Exercise objective: Take the line that contains "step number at" and every line after it in the material below, and quote them exactly.

Recorded information:
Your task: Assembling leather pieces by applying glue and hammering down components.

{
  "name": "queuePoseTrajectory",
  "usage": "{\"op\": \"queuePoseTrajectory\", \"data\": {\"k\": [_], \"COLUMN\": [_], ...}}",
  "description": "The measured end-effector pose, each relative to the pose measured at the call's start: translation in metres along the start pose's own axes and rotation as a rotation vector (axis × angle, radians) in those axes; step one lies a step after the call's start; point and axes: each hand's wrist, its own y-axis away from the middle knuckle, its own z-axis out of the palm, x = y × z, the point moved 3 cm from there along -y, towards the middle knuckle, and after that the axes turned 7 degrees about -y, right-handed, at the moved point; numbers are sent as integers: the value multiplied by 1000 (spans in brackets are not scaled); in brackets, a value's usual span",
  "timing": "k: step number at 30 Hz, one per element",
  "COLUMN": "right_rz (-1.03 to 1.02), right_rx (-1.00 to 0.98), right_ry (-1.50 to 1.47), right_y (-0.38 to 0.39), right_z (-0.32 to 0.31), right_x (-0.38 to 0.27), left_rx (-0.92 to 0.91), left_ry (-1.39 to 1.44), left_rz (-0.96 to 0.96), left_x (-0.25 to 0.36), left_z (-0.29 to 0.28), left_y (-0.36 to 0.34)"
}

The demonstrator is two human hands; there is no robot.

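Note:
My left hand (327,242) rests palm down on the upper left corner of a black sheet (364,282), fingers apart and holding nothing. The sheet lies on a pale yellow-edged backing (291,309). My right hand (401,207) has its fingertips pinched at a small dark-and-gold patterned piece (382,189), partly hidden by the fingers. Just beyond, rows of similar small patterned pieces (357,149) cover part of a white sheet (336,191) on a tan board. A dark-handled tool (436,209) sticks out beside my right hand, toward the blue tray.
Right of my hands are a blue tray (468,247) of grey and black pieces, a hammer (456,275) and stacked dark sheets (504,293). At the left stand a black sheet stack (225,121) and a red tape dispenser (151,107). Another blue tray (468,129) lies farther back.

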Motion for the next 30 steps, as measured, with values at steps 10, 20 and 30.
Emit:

Problem solution:
  "timing": "k: step number at 30 Hz, one per element",
  "COLUMN": "right_rz (-1.03 to 1.02), right_rx (-1.00 to 0.98), right_ry (-1.50 to 1.47), right_y (-0.38 to 0.39), right_z (-0.32 to 0.31), right_x (-0.38 to 0.27), left_rx (-0.92 to 0.91), left_ry (-1.39 to 1.44), left_rz (-0.96 to 0.96), left_x (-0.25 to 0.36), left_z (-0.29 to 0.28), left_y (-0.36 to 0.34)"
}

The demonstrator is two human hands; there is no robot.

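Note:
My left hand (327,242) rests palm down on the upper left corner of a black sheet (364,282), fingers apart and holding nothing. The sheet lies on a pale yellow-edged backing (291,309). My right hand (401,207) has its fingertips pinched at a small dark-and-gold patterned piece (382,189), partly hidden by the fingers. Just beyond, rows of similar small patterned pieces (357,149) cover part of a white sheet (336,191) on a tan board. A dark-handled tool (436,209) sticks out beside my right hand, toward the blue tray.
Right of my hands are a blue tray (468,247) of grey and black pieces, a hammer (456,275) and stacked dark sheets (504,293). At the left stand a black sheet stack (225,121) and a red tape dispenser (151,107). Another blue tray (468,129) lies farther back.
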
Motion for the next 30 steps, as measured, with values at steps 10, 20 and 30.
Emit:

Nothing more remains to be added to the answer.